I recently attended the 11th Google I/O, a conference where 7000 developers gather near Google’s headquarters to learn about, and celebrate, everything new that Google announces across its increasing range of products and services.
The announcements continued last year’s ‘Artificial Intelligence first’ trend. The number of new applications of machine learning techniques to Google’s products could now be qualified as ‘mind-boggling’, from neural beamforming microphones that helps reduce Google Assistant’s speech recognition error rate to under 5% (it was 23% in 2013), to improving night-time photography; in fact it is reaching a point where it’s hard to find an area now where Google is not applying data science to improve the quality of experience for their users.
What I found most interesting about this transition to AI first is that Google is democratising, not just the benefits of AI for all their users, but also access for developers to much of the new supporting technology. From frameworks and APIs (TensorFlow / TensorFlow Lite and Keras), training data, to computing resources with Google Cloud and the new TPU2, developers now have a catalogue of tools for development of machine learning applications at their disposal that no one could have dreamed of just a couple of years ago. This message was repeated throughout the event but the profound implications for all of us will take time to become clear.
Take Google Lenses, one of the most remarkable announcements – in my opinion – of the event. This camera extension uses a combination of computer vision, geolocation and machine learning to provide contextual search in a broad range of fields, truly augmenting the world around us. What could be the impact of such a tool in a few years? I’m old enough to remember the time before Google when a question would pop up, for which I had no answer, and that was fine. When my son is older, he may remember the time when he saw a painting or a building, and didn’t immediately had overlaid on it the author, date it was made and every other bit of relevant information. The combination of camera sensors, computing and graphic power, connectivity and machine learning are making information accessible in ways that even today seem like magic.

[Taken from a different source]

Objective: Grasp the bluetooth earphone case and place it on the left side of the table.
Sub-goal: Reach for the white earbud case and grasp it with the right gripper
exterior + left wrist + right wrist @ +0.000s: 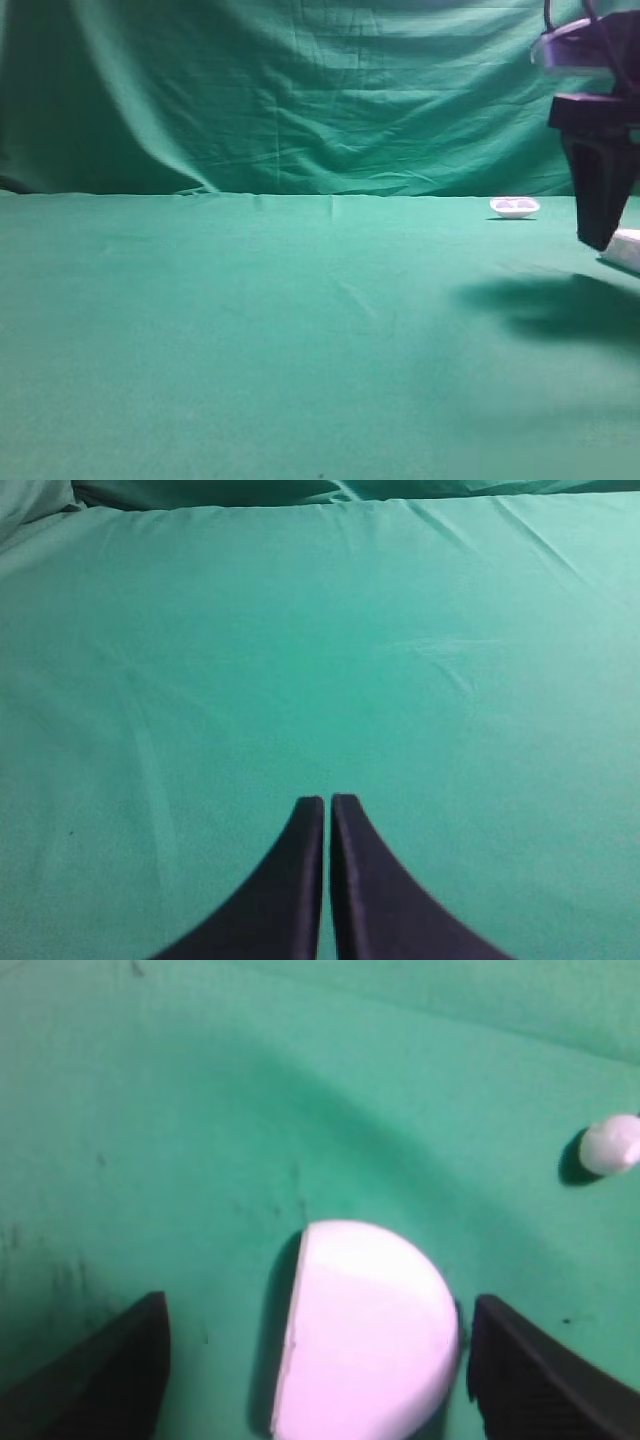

Progress doesn’t stop here. Nowadays, mobile users (all of us) take revolutions like this for granted but underneath the technology sector continues to push the boundaries to make it possible. Future applications will demand even better mobile technology, in two ways:
Who knows where the path of technological progress is taking us. Some applications like Google Lens will work a lot better in the ‘smart glasses’, mixed reality form-factor that already feels imminent. Others, will come in devices that we haven’t imagined yet. Either way, they will have to pack increasing amounts of compute power into smaller physical and power constraints, something that Arm has been doing for the past 25 years, and will continue to do in the future, with a commitment to increasing AI computational performance by up to 50x in the next three to five years. This week Arm has announced more details on how we plan to achieve this.
What is certain is these future devices will be a lot smarter than today smartest-phones thanks to the progress of AI and the hardware to power it in the cloud and in mobile. Will Google reach the point where there is no more machine learning left to sprinkle on their products? I wouldn’t bet for it any time soon.